Catherine has been portrayed in a range of dramatizations, documentaries, and satirical programmes. The 2011 American television film William & Kate: The Movie, released by Lifetime ahead of her wedding, starred Camilla Luddington as Catherine. It was widely panned by critics; Stephen Bates of The Guardian described it as "toe-curlingly … ghastly". That same year, Hallmark Channel produced William & Catherine: A Royal Romance, in which Alice St. Clair portrayed Catherine; People later included her performance in a retrospective of notable screen depictions.

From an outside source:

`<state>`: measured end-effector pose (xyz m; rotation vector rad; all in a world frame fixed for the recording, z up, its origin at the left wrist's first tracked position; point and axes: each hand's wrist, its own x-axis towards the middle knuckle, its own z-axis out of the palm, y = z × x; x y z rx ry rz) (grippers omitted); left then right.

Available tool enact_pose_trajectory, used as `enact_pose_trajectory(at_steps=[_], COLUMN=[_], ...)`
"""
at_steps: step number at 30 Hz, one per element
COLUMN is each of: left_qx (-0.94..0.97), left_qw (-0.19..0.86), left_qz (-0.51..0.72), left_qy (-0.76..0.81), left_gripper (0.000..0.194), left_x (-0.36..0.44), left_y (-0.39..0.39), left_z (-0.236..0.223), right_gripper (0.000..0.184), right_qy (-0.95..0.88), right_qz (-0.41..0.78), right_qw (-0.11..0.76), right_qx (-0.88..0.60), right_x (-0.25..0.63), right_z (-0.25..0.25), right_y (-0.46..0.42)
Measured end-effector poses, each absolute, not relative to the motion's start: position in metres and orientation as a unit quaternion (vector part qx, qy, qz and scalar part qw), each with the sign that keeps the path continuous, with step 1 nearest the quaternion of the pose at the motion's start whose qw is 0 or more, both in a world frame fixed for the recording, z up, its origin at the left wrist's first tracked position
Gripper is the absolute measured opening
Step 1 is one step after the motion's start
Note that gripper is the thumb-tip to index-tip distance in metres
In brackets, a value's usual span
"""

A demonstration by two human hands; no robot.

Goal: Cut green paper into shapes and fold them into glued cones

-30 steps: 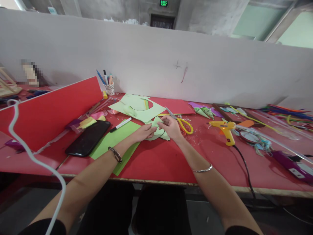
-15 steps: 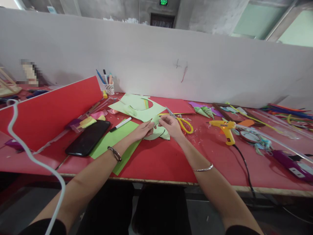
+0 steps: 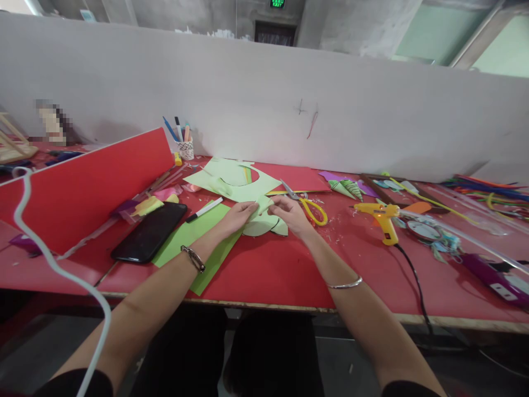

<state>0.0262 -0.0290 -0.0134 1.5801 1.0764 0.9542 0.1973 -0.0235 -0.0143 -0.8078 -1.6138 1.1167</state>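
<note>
pale-green paper in both hands

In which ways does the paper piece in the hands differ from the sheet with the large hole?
The piece is small; the sheet is much larger. The piece is held between the left hand and right hand; the sheet lies beyond them. The sheet has a large hole; the piece shows none. Both are pale green.
</note>
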Motion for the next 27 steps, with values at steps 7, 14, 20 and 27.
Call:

In the United Kingdom, Catherine has been the subject of documentaries such as ITV's When Kate Met William: A Tale of Two Lives (2011), which chronicled her relationship with Prince William through archive footage and interviews. She appears as a character in the Netflix drama The Crown, where Meg Bellamy portrayed her in the sixth series, depicting her early courtship with William.

Catherine has also been parodied in satirical television. In the British puppet satire Newzoids (2015–2016), she appeared alongside Prince William and Prince George, with a sketch portraying them awaiting the birth of her second child. The 2021 animated series The Prince, created by Gary Janetti, featured her as a supporting character voiced by Lucy Punch. The series drew criticism for its portrayal of royal family members. Channel 4's soap-opera spoof The Windsors (2016–2020) also featured a fictionalised version of Catherine; The Guardians Alexi Duggins called it a "right royal send-up".